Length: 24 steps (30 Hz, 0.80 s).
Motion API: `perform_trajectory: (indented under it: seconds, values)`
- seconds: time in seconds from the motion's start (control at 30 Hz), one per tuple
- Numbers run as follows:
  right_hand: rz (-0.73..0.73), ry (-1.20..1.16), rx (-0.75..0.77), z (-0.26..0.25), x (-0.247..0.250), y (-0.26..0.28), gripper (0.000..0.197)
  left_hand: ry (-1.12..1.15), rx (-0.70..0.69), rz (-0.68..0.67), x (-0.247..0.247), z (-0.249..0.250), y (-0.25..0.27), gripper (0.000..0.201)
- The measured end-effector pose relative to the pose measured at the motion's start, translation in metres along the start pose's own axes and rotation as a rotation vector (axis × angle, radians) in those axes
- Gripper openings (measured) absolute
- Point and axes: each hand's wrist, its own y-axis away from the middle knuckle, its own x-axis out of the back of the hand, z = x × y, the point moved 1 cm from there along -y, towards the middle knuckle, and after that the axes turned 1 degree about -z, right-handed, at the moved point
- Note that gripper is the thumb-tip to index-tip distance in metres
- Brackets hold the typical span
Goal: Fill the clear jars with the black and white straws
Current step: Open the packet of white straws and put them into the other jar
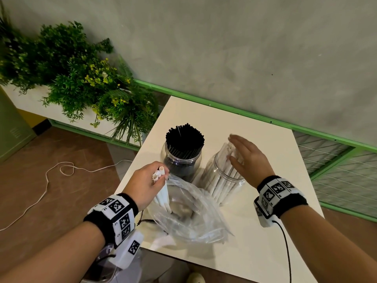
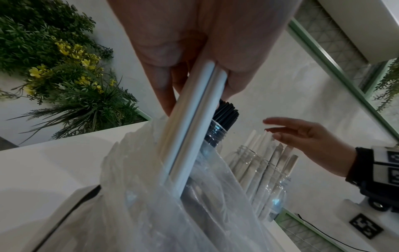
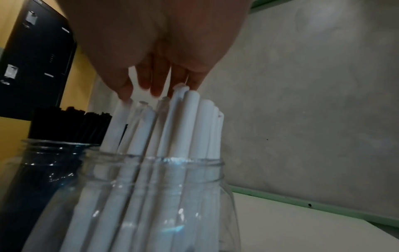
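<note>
1. Your left hand (image 1: 145, 184) is clamped round a small bunch of white straws (image 1: 163, 193). Their lower ends are still inside the clear plastic bag (image 1: 191, 213) at the near edge of the white table (image 1: 265, 231).

2. Your right hand (image 1: 247, 158) holds nothing. Its fingers (image 3: 155, 81) are straight and spread, and the tips rest on or just above the white straws already standing in the right jar (image 1: 222, 180); the right wrist view does not settle whether they touch.

3. The relation to watch: from the held bunch, the right jar's mouth lies at about 2 o'clock, near, with the bag's rim between. Your left hand carries the load, but your right hand is the one already at the mouth.

4. The bunch's long axis runs steeply, top ends up by your thumb and tilted slightly toward 11 o'clock. The jar's straws lean toward 1 o'clock. I judge you should match that lean before lowering.

5. The left jar (image 1: 180, 160) at 12 o'clock of the bag is packed with thin black straws (image 1: 184, 137) and looks full.

6. The white straws look thick, matte, stiff and open-ended. The right jar has room on its near side, so filling is well along but unfinished.
</note>
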Motion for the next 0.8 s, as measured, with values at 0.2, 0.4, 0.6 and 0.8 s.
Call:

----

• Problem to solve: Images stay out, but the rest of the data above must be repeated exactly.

• Your response:
Length: 24 steps (30 Hz, 0.80 s).
Motion API: `perform_trajectory: (indented under it: seconds, values)`
- seconds: time in seconds from the motion's start (control at 30 Hz), one per tuple
- Numbers run as follows:
  right_hand: rz (-0.73..0.73), ry (-1.20..1.16), rx (-0.75..0.77), z (-0.26..0.25), x (-0.247..0.250), y (-0.26..0.28), gripper (0.000..0.197)
  left_hand: ry (-1.12..1.15), rx (-0.70..0.69), rz (-0.68..0.67), x (-0.247..0.247), z (-0.249..0.250), y (-0.25..0.27), gripper (0.000..0.201)
- The measured end-effector pose relative to the pose measured at the motion's start, translation in metres along the start pose's own axes and rotation as a rotation vector (axis × angle, radians) in those axes
- Gripper openings (measured) absolute
- Point and axes: each hand's wrist, its own y-axis away from the middle knuckle, its own x-axis out of the back of the hand, z = x × y, the point moved 1 cm from there along -y, towards the middle knuckle, and after that the axes turned 1 degree about -z, right-handed, at the moved point
- Note that gripper is the thumb-tip to index-tip distance in metres
- Brackets hold the typical span
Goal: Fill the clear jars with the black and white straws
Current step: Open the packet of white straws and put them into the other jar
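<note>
1. Your left hand (image 1: 145, 184) is clamped round a small bunch of white straws (image 1: 163, 193). Their lower ends are still inside the clear plastic bag (image 1: 191, 213) at the near edge of the white table (image 1: 265, 231).

2. Your right hand (image 1: 247, 158) holds nothing. Its fingers (image 3: 155, 81) are straight and spread, and the tips rest on or just above the white straws already standing in the right jar (image 1: 222, 180); the right wrist view does not settle whether they touch.

3. The relation to watch: from the held bunch, the right jar's mouth lies at about 2 o'clock, near, with the bag's rim between. Your left hand carries the load, but your right hand is the one already at the mouth.

4. The bunch's long axis runs steeply, top ends up by your thumb and tilted slightly toward 11 o'clock. The jar's straws lean toward 1 o'clock. I judge you should match that lean before lowering.

5. The left jar (image 1: 180, 160) at 12 o'clock of the bag is packed with thin black straws (image 1: 184, 137) and looks full.

6. The white straws look thick, matte, stiff and open-ended. The right jar has room on its near side, so filling is well along but unfinished.
</note>
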Motion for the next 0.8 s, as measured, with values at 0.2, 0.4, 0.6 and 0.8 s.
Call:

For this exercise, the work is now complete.